## Work request
Nothing outside the range is wanted. Repeat exactly the lines below from the one with "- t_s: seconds" through the one with "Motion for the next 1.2".
── Information ──
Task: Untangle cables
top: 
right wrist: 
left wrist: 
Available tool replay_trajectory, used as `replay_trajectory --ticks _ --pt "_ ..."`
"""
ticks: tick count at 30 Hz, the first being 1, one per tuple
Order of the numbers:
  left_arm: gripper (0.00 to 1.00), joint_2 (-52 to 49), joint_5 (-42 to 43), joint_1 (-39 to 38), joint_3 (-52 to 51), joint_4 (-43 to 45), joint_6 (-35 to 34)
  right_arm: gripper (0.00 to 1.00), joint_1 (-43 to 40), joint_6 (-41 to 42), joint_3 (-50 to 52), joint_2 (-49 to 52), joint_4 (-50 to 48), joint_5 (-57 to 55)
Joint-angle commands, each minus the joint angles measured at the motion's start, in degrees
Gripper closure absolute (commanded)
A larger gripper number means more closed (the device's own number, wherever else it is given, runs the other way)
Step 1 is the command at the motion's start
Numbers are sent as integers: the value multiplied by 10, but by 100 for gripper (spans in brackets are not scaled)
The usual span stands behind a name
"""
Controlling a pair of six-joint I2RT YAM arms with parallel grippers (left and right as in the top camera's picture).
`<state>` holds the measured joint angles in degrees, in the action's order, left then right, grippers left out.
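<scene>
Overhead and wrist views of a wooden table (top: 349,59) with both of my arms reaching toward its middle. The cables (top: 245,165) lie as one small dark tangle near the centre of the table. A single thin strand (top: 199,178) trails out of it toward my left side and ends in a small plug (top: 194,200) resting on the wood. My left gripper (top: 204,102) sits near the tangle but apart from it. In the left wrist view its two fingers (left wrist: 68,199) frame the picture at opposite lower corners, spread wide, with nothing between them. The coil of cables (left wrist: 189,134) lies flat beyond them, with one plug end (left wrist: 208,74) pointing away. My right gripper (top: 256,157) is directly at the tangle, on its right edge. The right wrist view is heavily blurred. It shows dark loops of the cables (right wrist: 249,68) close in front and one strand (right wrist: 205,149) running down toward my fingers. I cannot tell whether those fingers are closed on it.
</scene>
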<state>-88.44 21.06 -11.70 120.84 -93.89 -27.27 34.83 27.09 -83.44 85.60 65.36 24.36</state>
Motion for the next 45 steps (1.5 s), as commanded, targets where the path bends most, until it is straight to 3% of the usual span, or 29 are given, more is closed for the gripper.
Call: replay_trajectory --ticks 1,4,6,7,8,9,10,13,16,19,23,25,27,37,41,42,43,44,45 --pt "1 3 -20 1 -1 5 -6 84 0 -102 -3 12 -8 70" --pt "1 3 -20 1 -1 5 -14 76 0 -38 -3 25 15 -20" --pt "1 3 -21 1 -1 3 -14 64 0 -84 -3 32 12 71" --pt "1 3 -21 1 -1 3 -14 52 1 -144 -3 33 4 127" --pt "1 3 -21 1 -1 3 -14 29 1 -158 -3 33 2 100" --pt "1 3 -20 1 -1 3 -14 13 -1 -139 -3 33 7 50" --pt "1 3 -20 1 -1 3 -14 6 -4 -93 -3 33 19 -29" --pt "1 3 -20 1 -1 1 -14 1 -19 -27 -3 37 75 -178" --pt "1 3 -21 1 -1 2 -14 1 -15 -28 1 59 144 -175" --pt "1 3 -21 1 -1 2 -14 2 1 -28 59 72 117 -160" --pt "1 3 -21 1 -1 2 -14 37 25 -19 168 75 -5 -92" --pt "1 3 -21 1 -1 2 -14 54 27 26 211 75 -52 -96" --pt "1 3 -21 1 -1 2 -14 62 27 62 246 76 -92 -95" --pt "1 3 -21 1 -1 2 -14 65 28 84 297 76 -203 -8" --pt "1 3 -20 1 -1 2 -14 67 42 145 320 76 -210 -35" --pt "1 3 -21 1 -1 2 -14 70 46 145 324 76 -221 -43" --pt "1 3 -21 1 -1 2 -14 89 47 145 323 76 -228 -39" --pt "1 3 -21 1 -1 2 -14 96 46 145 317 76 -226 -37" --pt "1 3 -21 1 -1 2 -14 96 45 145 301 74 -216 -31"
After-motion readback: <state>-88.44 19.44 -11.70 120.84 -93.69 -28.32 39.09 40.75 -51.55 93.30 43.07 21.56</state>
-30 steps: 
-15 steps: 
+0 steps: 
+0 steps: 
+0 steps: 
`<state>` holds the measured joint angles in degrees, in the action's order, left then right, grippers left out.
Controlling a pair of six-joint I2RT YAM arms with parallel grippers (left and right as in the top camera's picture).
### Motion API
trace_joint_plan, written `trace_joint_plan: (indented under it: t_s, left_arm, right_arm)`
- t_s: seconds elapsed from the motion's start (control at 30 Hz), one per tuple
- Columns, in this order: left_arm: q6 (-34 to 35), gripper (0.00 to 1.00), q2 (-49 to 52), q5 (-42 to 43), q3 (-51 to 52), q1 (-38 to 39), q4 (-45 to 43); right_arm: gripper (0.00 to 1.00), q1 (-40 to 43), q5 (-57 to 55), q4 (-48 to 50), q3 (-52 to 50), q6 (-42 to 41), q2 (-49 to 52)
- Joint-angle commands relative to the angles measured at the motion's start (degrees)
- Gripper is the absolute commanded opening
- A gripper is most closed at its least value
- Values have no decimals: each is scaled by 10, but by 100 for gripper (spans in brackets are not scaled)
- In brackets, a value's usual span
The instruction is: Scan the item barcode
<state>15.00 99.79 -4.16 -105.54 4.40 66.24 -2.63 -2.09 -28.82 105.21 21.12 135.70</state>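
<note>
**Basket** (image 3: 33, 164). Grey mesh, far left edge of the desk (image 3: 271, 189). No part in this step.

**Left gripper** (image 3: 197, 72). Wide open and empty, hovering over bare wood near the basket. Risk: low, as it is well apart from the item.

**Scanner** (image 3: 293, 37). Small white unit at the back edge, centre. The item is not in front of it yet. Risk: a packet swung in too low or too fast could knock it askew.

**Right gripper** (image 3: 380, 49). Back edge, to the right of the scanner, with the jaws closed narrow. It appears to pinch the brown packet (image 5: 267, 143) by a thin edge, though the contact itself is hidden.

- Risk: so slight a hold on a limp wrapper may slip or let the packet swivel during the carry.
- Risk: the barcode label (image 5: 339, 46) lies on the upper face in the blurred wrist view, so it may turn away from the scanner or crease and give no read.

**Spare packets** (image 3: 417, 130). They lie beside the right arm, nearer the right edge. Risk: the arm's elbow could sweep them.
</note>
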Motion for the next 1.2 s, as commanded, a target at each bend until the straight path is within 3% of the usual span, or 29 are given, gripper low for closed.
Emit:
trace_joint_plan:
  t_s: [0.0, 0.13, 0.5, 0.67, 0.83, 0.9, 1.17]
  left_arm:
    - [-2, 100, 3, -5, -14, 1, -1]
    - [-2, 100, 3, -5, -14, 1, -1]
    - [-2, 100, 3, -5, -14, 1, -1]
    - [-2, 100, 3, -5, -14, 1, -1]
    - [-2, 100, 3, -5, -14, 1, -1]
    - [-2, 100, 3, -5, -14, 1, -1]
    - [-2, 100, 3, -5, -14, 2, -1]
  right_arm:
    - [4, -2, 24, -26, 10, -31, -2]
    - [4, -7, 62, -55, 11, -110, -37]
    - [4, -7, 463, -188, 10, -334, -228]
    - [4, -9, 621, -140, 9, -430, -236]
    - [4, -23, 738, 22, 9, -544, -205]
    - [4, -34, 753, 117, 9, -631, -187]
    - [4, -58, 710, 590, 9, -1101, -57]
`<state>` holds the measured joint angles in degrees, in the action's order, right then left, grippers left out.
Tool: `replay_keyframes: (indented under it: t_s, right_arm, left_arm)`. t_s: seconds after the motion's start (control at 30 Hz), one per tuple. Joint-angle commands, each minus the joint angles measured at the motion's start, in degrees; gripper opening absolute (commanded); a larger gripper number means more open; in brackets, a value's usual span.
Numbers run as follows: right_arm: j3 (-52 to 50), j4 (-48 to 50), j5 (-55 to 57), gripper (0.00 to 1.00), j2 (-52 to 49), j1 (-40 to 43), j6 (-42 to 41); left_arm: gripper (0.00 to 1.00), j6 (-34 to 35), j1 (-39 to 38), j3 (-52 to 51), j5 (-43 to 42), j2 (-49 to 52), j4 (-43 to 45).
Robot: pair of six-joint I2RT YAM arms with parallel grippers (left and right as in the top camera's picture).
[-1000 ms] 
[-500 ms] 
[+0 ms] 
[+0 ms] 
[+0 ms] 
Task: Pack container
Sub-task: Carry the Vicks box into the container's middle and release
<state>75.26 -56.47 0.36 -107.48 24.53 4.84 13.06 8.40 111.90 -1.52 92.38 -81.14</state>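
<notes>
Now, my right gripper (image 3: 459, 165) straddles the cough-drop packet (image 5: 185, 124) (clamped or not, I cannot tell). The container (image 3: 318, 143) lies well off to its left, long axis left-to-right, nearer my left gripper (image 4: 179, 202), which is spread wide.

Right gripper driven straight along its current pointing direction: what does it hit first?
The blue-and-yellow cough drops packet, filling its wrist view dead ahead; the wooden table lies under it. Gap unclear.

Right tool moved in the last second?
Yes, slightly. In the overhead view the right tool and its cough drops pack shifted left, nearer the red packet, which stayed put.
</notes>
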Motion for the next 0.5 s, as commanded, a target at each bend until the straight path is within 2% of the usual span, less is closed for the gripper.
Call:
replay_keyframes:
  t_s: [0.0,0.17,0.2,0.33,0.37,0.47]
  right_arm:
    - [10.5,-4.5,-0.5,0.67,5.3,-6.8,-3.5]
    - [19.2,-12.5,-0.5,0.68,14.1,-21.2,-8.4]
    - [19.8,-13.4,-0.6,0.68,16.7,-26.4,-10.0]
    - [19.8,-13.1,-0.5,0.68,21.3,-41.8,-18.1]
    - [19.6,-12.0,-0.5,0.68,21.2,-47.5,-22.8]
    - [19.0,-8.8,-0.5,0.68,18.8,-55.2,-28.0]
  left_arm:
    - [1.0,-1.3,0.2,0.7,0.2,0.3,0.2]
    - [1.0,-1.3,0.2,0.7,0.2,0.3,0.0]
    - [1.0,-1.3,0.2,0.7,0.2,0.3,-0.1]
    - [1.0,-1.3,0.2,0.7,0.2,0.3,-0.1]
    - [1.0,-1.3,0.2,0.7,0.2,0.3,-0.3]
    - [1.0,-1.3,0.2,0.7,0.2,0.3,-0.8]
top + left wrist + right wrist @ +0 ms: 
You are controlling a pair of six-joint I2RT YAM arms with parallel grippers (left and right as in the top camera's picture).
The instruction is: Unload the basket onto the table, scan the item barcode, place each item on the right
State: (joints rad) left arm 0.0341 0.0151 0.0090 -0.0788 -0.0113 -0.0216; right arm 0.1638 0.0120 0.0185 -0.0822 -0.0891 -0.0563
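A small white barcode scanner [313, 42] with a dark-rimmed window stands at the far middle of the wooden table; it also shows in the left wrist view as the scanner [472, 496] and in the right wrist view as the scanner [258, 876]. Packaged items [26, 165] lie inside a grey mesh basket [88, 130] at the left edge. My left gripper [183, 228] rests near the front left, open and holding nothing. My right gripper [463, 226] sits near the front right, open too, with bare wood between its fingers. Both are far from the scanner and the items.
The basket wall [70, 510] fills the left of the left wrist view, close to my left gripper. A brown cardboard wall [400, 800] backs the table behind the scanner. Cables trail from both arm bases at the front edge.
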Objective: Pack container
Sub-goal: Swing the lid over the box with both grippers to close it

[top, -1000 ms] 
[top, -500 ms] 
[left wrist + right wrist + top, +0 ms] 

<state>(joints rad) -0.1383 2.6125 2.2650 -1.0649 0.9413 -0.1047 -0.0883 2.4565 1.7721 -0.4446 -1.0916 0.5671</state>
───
## Finished task
- t_s: seconds elapsed from the motion's start (control at 30 Hz), one per tuple
- Columns, in this order: left_arm: q6 (-34 to 35), gripper (0.00 to 1.00), q2 (-49 to 52), q5 (-42 to 43), q3 (-51 to 52), q1 (-38 to 39), q4 (-45 to 43); right_arm: gripper (0.00 to 1.00), q1 (-40 to 43), q5 (-57 to 55), q4 (-48 to 50), q3 (-52 to 50), q6 (-42 to 41), q2 (-49 to 52)
- Joint-angle commands relative to the angles measured at the motion's start (degrees)
- Gripper is the absolute commanded opening
- A gripper is most closed at its least value
- Values have no decimals: each is scaled by 10, but by 100 for gripper (spans in brackets are not scaled)
- In brackets, a value's usual span
The instruction is: Scan the item barcode
<state>15.00 99.79 -4.16 -105.54 4.40 66.24 -2.63 -2.09 -28.82 105.21 21.12 135.70</state>
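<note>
**Basket** (image 3: 33, 164). Grey mesh, far left edge of the desk (image 3: 271, 189). No part in this step.

**Left gripper** (image 3: 197, 72). Wide open and empty, hovering over bare wood near the basket. Risk: low, as it is well apart from the item.

**Scanner** (image 3: 293, 37). Small white unit at the back edge, centre. The item is not in front of it yet. Risk: a packet swung in too low or too fast could knock it askew.

**Right gripper** (image 3: 380, 49). Back edge, to the right of the scanner, with the jaws closed narrow. It appears to pinch the brown packet (image 5: 267, 143) by a thin edge, though the contact itself is hidden.

- Risk: so slight a hold on a limp wrapper may slip or let the packet swivel during the carry.
- Risk: the barcode label (image 5: 339, 46) lies on the upper face in the blurred wrist view, so it may turn away from the scanner or crease and give no read.

**Spare packets** (image 3: 417, 130). They lie beside the right arm, nearer the right edge. Risk: the arm's elbow could sweep them.
</note>
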Motion for the next 1.2 s, as commanded, a target at each bend until the straight path is within 3% of the usual span, or 29 are given, gripper low for closed.

The exercise requires no more work.